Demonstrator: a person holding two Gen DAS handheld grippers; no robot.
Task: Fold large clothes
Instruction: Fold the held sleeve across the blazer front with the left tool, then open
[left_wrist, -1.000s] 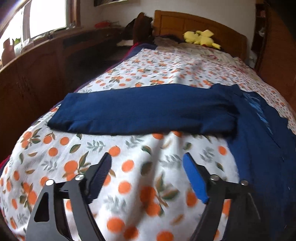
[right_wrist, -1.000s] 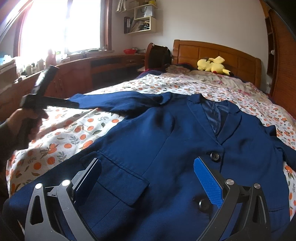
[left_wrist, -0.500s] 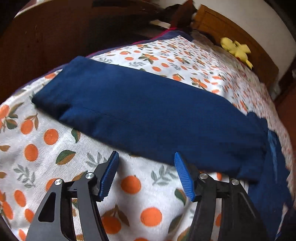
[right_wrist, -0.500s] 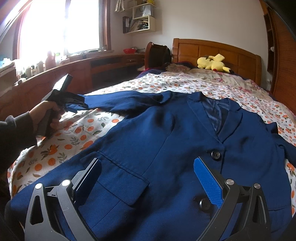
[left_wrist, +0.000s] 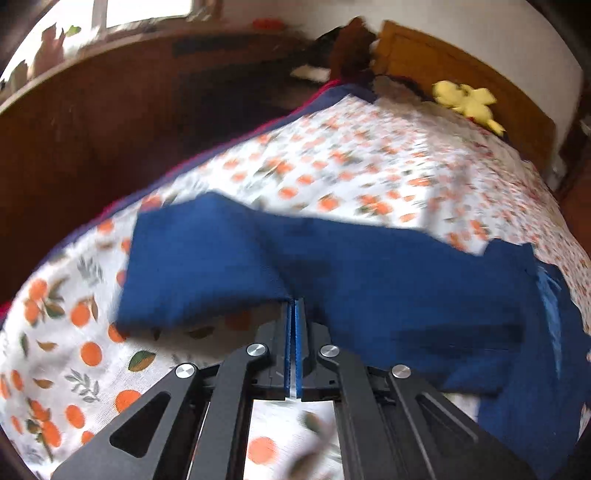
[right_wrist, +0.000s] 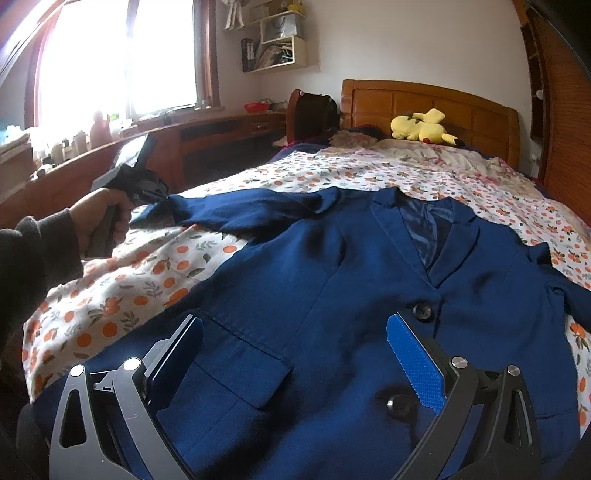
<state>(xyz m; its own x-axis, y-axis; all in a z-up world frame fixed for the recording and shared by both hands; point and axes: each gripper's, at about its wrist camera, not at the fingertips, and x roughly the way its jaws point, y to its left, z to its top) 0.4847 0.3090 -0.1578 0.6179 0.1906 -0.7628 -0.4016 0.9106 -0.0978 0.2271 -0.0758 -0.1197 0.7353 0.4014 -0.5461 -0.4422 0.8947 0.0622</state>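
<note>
A navy blue jacket (right_wrist: 351, 277) lies face up and buttoned on the orange-print bedspread (right_wrist: 147, 280). One sleeve (left_wrist: 221, 258) stretches out to the left. My left gripper (left_wrist: 294, 304) has its jaws closing tight on that sleeve's near edge, with the blue pads pressed together on the cloth, which peaks up at the pinch. The right wrist view shows the same gripper (right_wrist: 164, 199) in a person's hand (right_wrist: 103, 218) at the sleeve (right_wrist: 240, 206) end. My right gripper (right_wrist: 293, 321) hangs open above the jacket's lower front, between the pocket flap (right_wrist: 240, 354) and the buttons, holding nothing.
A yellow plush toy (right_wrist: 424, 127) lies by the wooden headboard (right_wrist: 461, 107). A wooden desk (right_wrist: 207, 125) with small items runs under the window on the left. A wooden wardrobe (right_wrist: 565, 129) stands at the right. Bare bedspread lies beyond the jacket's collar.
My left gripper moved forward to the sleeve's near edge and shut on it, lifting the cloth a little. The right gripper and the jacket body stayed still.
</note>
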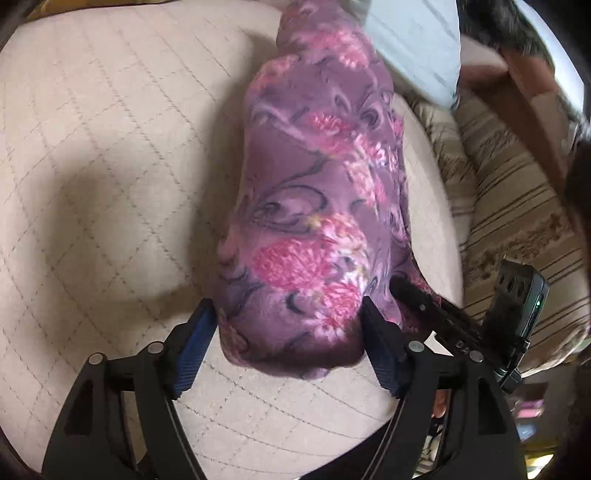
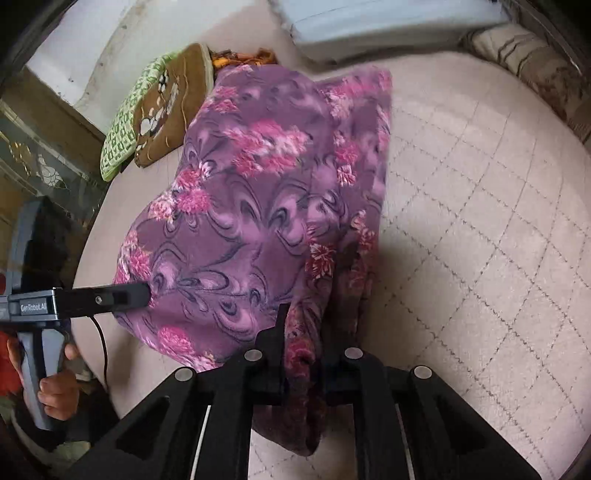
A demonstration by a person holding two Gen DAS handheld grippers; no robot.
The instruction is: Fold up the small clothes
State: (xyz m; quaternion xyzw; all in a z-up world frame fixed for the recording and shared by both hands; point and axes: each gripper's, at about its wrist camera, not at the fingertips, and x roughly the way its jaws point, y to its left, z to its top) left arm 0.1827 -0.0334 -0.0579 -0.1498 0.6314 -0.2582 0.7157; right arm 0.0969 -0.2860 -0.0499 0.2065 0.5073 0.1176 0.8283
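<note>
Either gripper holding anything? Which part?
Right gripper is shut on the purple floral fleece garment's bunched near edge. Left gripper is open, straddling the garment's end, not clamped.

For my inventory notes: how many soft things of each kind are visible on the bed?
Purple floral garment: 1
Green and brown cushion: 1
Pale blue pillow: 1
Striped beige bedding: 1
Total: 4

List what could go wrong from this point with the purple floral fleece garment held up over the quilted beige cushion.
The right gripper pinches only a bunched edge of the purple floral fleece garment, so it may slip out. The left gripper has wide-open jaws merely flanking the cloth, giving little support. Hanging layers look uneven, so lowering onto the quilted beige cushion could set a crooked fold.
</note>
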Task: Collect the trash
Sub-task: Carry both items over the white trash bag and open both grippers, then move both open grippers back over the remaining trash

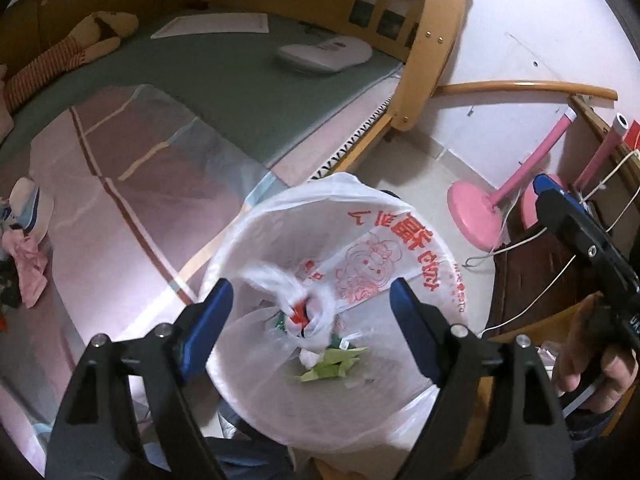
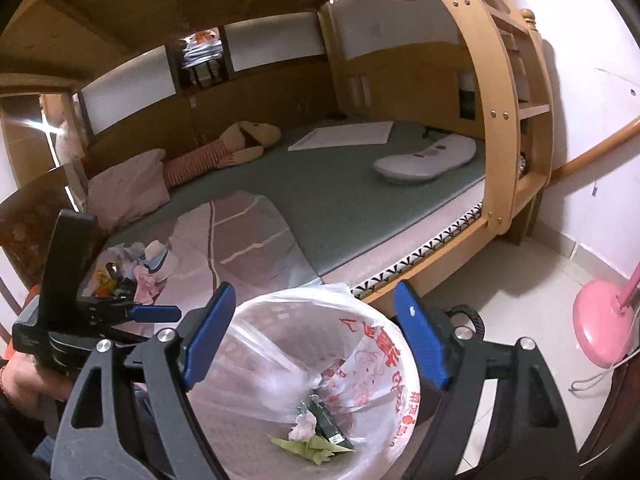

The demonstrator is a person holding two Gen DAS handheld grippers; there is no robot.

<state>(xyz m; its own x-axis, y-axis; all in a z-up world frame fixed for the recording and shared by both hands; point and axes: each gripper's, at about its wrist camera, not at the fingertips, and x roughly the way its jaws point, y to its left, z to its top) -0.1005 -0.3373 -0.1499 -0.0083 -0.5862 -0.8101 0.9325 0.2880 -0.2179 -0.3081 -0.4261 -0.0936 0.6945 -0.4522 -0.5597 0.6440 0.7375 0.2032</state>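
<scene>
Both grippers, left and right, gape wide, empty, above the round bin's thin crinkled plastic liner.

Bag-lined bin on floor in front of bed. Paper scraps and wrapper in bin bottom. Fan base right of bin. Clutter pile on bed, left.
</scene>
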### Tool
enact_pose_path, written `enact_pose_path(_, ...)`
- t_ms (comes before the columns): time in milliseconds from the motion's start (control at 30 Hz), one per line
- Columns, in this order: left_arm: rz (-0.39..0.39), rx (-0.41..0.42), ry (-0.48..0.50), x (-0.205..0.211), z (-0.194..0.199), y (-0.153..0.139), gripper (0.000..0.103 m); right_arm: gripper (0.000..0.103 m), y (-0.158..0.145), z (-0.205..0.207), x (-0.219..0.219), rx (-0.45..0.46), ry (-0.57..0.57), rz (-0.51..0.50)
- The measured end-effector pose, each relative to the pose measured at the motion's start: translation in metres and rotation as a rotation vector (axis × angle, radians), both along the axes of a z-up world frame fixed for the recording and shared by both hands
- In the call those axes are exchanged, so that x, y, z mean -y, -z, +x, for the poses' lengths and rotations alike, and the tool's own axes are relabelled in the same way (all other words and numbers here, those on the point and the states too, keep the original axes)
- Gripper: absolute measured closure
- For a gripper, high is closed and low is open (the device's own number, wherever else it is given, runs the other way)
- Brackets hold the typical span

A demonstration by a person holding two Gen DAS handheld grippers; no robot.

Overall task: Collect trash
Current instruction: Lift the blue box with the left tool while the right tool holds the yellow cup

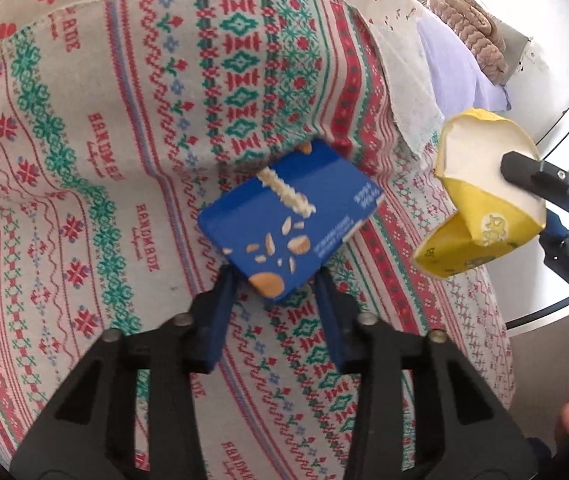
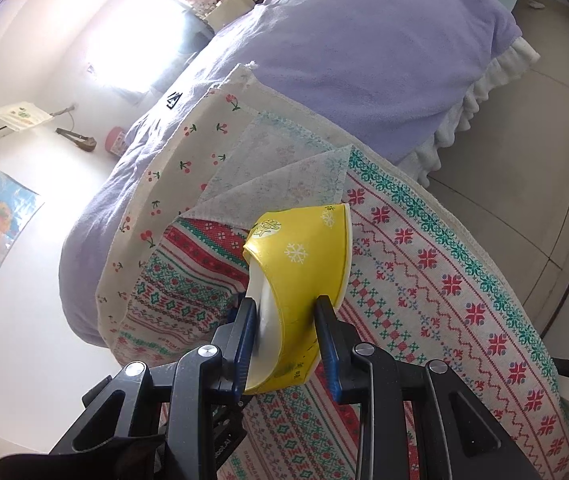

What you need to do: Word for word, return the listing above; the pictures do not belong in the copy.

Solved exercise:
Demonstrator: a person holding two Gen DAS handheld grippers; no robot.
Task: Fold large clothes
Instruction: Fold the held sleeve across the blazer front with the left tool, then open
[left_wrist, -1.000s] 
[right_wrist, -1.000s] 
[left_wrist, -0.500s] 
[right_wrist, -0.500s] 
[left_wrist, +0.000s] 
[right_wrist, +0.000s] 
<state>(xyz m; its own x-axis, y-axis; all in a z-up world frame fixed for the recording and shared by both hands; point and axes: each gripper's, at about its wrist camera, not at the fingertips, and x roughly the way its jaws point, y to its left, z to its top) 0.4847 0.3090 -0.1578 0.6179 0.1906 -0.7628 -0.4016 0.9106 -0.0978 0.2271 -0.0758 -0.1197 0.7353 0.4014 -0.5461 -0.4422 0.8947 0.0622</state>
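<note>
A navy blue jacket (right_wrist: 351, 277) lies face up and buttoned on the orange-print bedspread (right_wrist: 147, 280). One sleeve (left_wrist: 221, 258) stretches out to the left. My left gripper (left_wrist: 294, 304) has its jaws closing tight on that sleeve's near edge, with the blue pads pressed together on the cloth, which peaks up at the pinch. The right wrist view shows the same gripper (right_wrist: 164, 199) in a person's hand (right_wrist: 103, 218) at the sleeve (right_wrist: 240, 206) end. My right gripper (right_wrist: 293, 321) hangs open above the jacket's lower front, between the pocket flap (right_wrist: 240, 354) and the buttons, holding nothing.
A yellow plush toy (right_wrist: 424, 127) lies by the wooden headboard (right_wrist: 461, 107). A wooden desk (right_wrist: 207, 125) with small items runs under the window on the left. A wooden wardrobe (right_wrist: 565, 129) stands at the right. Bare bedspread lies beyond the jacket's collar.
My left gripper moved forward to the sleeve's near edge and shut on it, lifting the cloth a little. The right gripper and the jacket body stayed still.
</note>
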A demonstration by a person holding two Gen DAS handheld grippers; no robot.
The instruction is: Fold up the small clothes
State: (xyz m; quaternion xyzw; all in a z-up world frame fixed for the recording and shared by both hands; point and axes: each gripper's, at about its wrist camera, not at the fingertips, and x roughly the way its jaws point, y to its left, z to its top) left arm 0.1827 -0.0334 -0.0579 -0.1498 0.6314 -0.2582 0.7157; right arm 0.0969 -0.2860 -0.0499 0.2065 0.5073 0.1176 0.8283
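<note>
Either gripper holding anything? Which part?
Right gripper is shut on the purple floral fleece garment's bunched near edge. Left gripper is open, straddling the garment's end, not clamped.

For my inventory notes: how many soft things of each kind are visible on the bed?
Purple floral garment: 1
Green and brown cushion: 1
Pale blue pillow: 1
Striped beige bedding: 1
Total: 4

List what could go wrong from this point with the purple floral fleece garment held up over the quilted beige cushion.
The right gripper pinches only a bunched edge of the purple floral fleece garment, so it may slip out. The left gripper has wide-open jaws merely flanking the cloth, giving little support. Hanging layers look uneven, so lowering onto the quilted beige cushion could set a crooked fold.
</note>
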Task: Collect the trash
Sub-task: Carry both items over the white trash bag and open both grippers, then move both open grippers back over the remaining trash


The demonstrator is a person holding two Gen DAS handheld grippers; there is no robot.

<state>(xyz m; its own x-axis, y-axis; all in a z-up world frame fixed for the recording and shared by both hands; point and axes: each gripper's, at about its wrist camera, not at the fingertips, and x roughly the way its jaws point, y to its left, z to its top) -0.1005 -0.3373 -0.1499 -0.0083 -0.5862 -0.8101 0.9325 0.2880 -0.2179 -0.3081 -0.4261 -0.0936 0.6945 -0.4522 -0.5597 0.6440 0.7375 0.2032</state>
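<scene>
Both grippers, left and right, gape wide, empty, above the round bin's thin crinkled plastic liner.

Bag-lined bin on floor in front of bed. Paper scraps and wrapper in bin bottom. Fan base right of bin. Clutter pile on bed, left.
</scene>
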### Tool
enact_pose_path, written `enact_pose_path(_, ...)`
- t_ms (comes before the columns): time in milliseconds from the motion's start (control at 30 Hz), one per line
- Columns, in this order: left_arm: rz (-0.39..0.39), rx (-0.41..0.42), ry (-0.48..0.50), x (-0.205..0.211), z (-0.194..0.199), y (-0.153..0.139), gripper (0.000..0.103 m); right_arm: gripper (0.000..0.103 m), y (-0.158..0.145), z (-0.205..0.207), x (-0.219..0.219), rx (-0.45..0.46), ry (-0.57..0.57), rz (-0.51..0.50)
- The measured end-effector pose, each relative to the pose measured at the motion's start: translation in metres and rotation as a rotation vector (axis × angle, radians), both along the axes of a z-up world frame fixed for the recording and shared by both hands
- In the call those axes are exchanged, so that x, y, z mean -y, -z, +x, for the poses' lengths and rotations alike, and the tool's own axes are relabelled in the same way (all other words and numbers here, those on the point and the states too, keep the original axes)
- Gripper: absolute measured closure
- For a gripper, high is closed and low is open (the device's own number, wherever else it is given, runs the other way)
- Brackets hold the typical span

A demonstration by a person holding two Gen DAS handheld grippers; no robot.

Overall task: Collect trash
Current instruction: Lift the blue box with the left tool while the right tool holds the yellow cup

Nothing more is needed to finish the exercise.